No More No-Knocks

Louisville, Kentucky is the home of Breonna Taylor. Breonna was a 26-year old JCPS graduate who was terrorized and murdered as she and her boyfriend watched Freedom Writers in her apartment shortly after midnight on the morning of March 13, 2020. As a pandemic loomed, time seemed to stand still. However, even those of us who were aware of the police incident and loss of life that took place that morning, had no idea that an injustice had taken place until later.

It wasn’t until the morning of May 25, 2020, the nation watched in horror as another innocent Black man, George Floyd, was brutally murdered at the hands of a white Minneapolis police officer. In real time! Anyone who had not been paying attention to the system of injustices that have been plaguing the Black community suddenly became aware, or at least should have. Shortly after that, Breonna’s death was revealed as a “botched raid,” and Louisville was thrust into the Movement for Black Lives.

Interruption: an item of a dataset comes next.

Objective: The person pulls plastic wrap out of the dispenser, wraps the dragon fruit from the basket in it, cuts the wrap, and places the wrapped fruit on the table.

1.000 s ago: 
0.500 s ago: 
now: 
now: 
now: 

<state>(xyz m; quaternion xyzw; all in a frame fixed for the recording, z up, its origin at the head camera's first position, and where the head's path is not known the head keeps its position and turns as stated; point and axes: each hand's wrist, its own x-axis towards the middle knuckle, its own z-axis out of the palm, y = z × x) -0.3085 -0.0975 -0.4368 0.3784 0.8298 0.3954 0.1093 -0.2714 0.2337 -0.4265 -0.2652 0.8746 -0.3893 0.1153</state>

The New York Post later uncovered bodycam footage from 2018 revealing another botched raid that had involved five of the same LMPD officers involved in Breonna’s murder. The music had stopped, and those caught doing “business as usual” suddenly exposed a system that allowed white people to legally get away with murder of innocent Black people, literally. This exposure involved, not only LMPD and Minneapolis police, but police departments across the country, as well as the elected and appointed leaders across this nation that give them cover. Many of them have ties to White Nationalists and White Supremacists, from Mitch McConnell to those tied to an insurrection on January 6, 2021, and the continued attacks on our nation’s democracy. #NoMoreNazis

The officers were armed with a warrant that alleged marijuana was being grown in the house — and burst in although it was not a no-knock warrant. Police said they found a small amount of marijuana but no plants and no evidence that the couple was selling the drug. No charges were ever filed.

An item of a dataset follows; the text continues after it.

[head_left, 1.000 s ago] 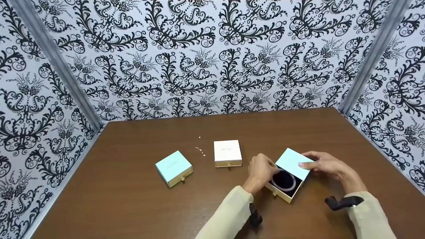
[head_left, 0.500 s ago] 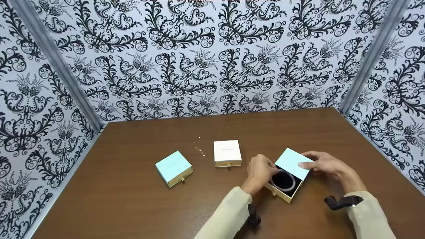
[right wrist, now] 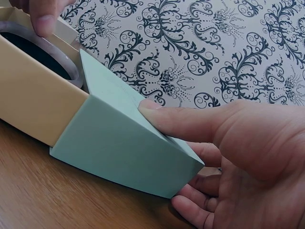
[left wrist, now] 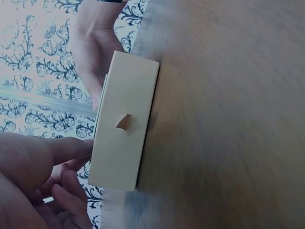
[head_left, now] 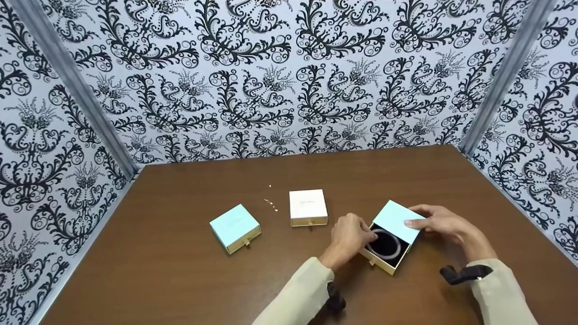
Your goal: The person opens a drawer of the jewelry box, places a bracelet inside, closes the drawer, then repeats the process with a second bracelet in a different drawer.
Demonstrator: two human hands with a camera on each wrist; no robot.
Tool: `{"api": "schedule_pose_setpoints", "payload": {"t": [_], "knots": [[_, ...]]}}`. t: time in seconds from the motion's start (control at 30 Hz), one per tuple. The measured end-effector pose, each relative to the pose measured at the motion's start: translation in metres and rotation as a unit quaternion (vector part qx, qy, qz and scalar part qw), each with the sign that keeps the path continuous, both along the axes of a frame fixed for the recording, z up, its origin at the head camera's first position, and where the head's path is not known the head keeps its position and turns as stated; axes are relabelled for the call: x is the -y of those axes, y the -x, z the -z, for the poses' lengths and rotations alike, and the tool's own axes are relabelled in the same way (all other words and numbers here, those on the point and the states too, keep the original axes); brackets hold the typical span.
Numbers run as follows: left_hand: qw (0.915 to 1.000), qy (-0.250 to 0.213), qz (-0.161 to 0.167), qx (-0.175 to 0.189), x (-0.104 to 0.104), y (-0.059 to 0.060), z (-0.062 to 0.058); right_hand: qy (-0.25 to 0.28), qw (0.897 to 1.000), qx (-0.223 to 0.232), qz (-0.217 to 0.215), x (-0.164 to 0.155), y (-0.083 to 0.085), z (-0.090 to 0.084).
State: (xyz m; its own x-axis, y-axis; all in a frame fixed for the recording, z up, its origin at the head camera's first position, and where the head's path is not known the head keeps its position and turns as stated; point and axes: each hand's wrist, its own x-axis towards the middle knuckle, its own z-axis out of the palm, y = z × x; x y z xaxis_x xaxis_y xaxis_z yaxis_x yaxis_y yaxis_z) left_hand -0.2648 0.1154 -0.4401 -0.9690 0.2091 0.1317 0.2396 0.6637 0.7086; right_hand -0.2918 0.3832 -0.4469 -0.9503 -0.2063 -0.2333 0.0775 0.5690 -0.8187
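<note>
A mint jewelry box point(head_left: 397, 221) stands at the right with its gold drawer point(head_left: 381, 264) pulled partway out. A pale translucent bangle point(head_left: 398, 248) lies on the drawer's black lining. My left hand point(head_left: 347, 237) is at the drawer's left side, its fingers bent and a fingertip on the bangle. That grip is partly hidden; in the left wrist view the left hand point(left wrist: 43, 181) reaches behind the drawer wall. My right hand point(head_left: 445, 225) holds the mint sleeve, thumb on top. In the right wrist view the thumb point(right wrist: 176, 119) presses the sleeve, the other fingers curled at its end.
A second mint box point(head_left: 235, 225) stands at the left, closed. Nearer the middle is a closed white box point(head_left: 308, 205). Small pale specks point(head_left: 271, 204) lie between them on the brown table point(head_left: 180, 271). Patterned walls enclose the table's back and sides.
My left hand and forearm have shifted slightly left and toward me. The bangle stays in the drawer, and my right hand keeps its hold on the sleeve.
</note>
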Motion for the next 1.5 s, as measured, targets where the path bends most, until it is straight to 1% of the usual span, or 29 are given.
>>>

https://nypost.com/2020/08/26/cops-who-killed-breanna-taylor-also-botched-2018-raid-report/

In the above video, you see two children who were terrorized by LMPD that morning of the raid, which was conducted DESPITE it not being a no-knock warrant. JCPS is the 29th largest public school system in the country. The majority of students who attend JCPS are not white. What these two children experienced that morning is not isolated, and in fact, sheds light on the Black experience in Louisville, Kentucky. The Daugherty children are a more publicly known example, but many more have taken place that are swept under the rug. Take for example the student portrayed in Aaliyah’s Lost Mind: A No-Knock Situation, a book that was written by Dr. Kimberly Johnson detailing a similar incident that happened with one of her students when she was a counselor at Maupin, a predominately Black elementary school in West Louisville.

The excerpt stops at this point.